- Problem requirements:
What is needed here is an exact copy of all the records below.

- Data extracted from a collection:
- Opening Delimiter -

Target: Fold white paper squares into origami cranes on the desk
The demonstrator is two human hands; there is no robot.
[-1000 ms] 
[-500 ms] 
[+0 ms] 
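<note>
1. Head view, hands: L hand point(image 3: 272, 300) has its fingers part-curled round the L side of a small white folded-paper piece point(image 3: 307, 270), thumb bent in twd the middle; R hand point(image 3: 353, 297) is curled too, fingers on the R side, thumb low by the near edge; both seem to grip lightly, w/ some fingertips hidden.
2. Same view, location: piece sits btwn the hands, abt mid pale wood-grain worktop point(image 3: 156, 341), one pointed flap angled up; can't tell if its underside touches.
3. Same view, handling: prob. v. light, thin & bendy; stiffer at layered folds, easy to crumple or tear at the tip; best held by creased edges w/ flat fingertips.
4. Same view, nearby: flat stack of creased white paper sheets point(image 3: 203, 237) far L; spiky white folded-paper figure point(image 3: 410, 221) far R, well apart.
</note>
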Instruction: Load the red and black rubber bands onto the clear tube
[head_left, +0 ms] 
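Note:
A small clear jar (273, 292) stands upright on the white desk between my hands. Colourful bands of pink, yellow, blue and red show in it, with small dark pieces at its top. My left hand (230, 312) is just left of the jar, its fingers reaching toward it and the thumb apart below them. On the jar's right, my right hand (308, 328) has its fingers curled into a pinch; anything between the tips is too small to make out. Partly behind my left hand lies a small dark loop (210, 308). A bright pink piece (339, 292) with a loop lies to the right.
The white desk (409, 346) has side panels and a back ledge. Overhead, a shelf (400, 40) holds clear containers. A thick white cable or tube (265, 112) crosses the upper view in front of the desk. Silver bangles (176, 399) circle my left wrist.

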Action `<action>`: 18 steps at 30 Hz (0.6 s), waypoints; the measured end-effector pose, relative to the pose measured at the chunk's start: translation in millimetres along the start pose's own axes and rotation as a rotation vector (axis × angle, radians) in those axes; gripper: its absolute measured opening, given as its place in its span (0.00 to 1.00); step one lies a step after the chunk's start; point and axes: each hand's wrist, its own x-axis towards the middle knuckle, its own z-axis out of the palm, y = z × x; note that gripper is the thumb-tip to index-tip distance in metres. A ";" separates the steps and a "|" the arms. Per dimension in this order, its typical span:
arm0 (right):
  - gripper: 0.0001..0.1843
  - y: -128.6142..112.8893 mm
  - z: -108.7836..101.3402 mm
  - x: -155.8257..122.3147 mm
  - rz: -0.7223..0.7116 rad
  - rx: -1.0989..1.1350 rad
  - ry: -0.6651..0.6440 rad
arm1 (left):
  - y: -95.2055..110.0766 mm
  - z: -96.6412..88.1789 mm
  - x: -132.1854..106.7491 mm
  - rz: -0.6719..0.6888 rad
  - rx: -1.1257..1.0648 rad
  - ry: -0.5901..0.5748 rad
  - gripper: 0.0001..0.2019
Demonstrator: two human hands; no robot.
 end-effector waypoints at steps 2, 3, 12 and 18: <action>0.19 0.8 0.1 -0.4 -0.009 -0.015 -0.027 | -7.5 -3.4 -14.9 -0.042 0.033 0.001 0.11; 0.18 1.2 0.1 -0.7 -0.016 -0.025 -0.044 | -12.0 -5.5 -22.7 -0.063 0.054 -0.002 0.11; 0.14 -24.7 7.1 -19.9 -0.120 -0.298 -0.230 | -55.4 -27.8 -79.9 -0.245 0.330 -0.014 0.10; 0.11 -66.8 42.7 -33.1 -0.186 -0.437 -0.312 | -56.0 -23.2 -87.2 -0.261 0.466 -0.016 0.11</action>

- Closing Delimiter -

- Task solution:
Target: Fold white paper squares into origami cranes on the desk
The demonstrator is two human hands; there is no robot.
[-1000 ms] 
[-500 ms] 
[+0 ms] 
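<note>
1. Head view, hands: L hand point(image 3: 272, 300) has its fingers part-curled round the L side of a small white folded-paper piece point(image 3: 307, 270), thumb bent in twd the middle; R hand point(image 3: 353, 297) is curled too, fingers on the R side, thumb low by the near edge; both seem to grip lightly, w/ some fingertips hidden.
2. Same view, location: piece sits btwn the hands, abt mid pale wood-grain worktop point(image 3: 156, 341), one pointed flap angled up; can't tell if its underside touches.
3. Same view, handling: prob. v. light, thin & bendy; stiffer at layered folds, easy to crumple or tear at the tip; best held by creased edges w/ flat fingertips.
4. Same view, nearby: flat stack of creased white paper sheets point(image 3: 203, 237) far L; spiky white folded-paper figure point(image 3: 410, 221) far R, well apart.
</note>
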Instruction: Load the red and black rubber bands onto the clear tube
[head_left, +0 ms] 
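Note:
A small clear jar (273, 292) stands upright on the white desk between my hands. Colourful bands of pink, yellow, blue and red show in it, with small dark pieces at its top. My left hand (230, 312) is just left of the jar, its fingers reaching toward it and the thumb apart below them. On the jar's right, my right hand (308, 328) has its fingers curled into a pinch; anything between the tips is too small to make out. Partly behind my left hand lies a small dark loop (210, 308). A bright pink piece (339, 292) with a loop lies to the right.
The white desk (409, 346) has side panels and a back ledge. Overhead, a shelf (400, 40) holds clear containers. A thick white cable or tube (265, 112) crosses the upper view in front of the desk. Silver bangles (176, 399) circle my left wrist.
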
Action `<action>`: 18 steps at 30 Hz (0.6 s), waypoints; the measured end-effector pose, relative to the pose measured at the chunk's start: translation in millimetres along the start pose's own axes and rotation as a rotation vector (axis × angle, radians) in those axes; gripper: its absolute measured opening, given as its place in its span (0.00 to 1.00); step one lies a step after the chunk's start; point and axes: each hand's wrist, its own x-axis towards the middle knuckle, its own z-axis out of the palm, y = z × x; note that gripper is the thumb-tip to index-tip distance in metres. A ";" separates the steps and a "|" the arms. Per dimension in this order, its typical span:
arm0 (right):
  - gripper: 0.0001..0.1843
  - y: -128.6142..112.8893 mm
  - z: -108.7836..101.3402 mm
  - x: -155.8257..122.3147 mm
  - rz: -0.7223..0.7116 rad
  - rx: -1.0989..1.1350 rad
  - ry: -0.6651..0.6440 rad
arm1 (left):
  - y: -95.2055..110.0766 mm
  - z: -96.6412..88.1789 mm
  - x: -132.1854..106.7491 mm
  - rz: -0.6719..0.6888 rad
  - rx: -1.1257..1.0648 rad
  - ry: -0.5901..0.5748 rad
  - gripper: 0.0001..0.2019
Demonstrator: two human hands; no robot.
 end-effector waypoints at steps 2, 3, 12 and 18: <action>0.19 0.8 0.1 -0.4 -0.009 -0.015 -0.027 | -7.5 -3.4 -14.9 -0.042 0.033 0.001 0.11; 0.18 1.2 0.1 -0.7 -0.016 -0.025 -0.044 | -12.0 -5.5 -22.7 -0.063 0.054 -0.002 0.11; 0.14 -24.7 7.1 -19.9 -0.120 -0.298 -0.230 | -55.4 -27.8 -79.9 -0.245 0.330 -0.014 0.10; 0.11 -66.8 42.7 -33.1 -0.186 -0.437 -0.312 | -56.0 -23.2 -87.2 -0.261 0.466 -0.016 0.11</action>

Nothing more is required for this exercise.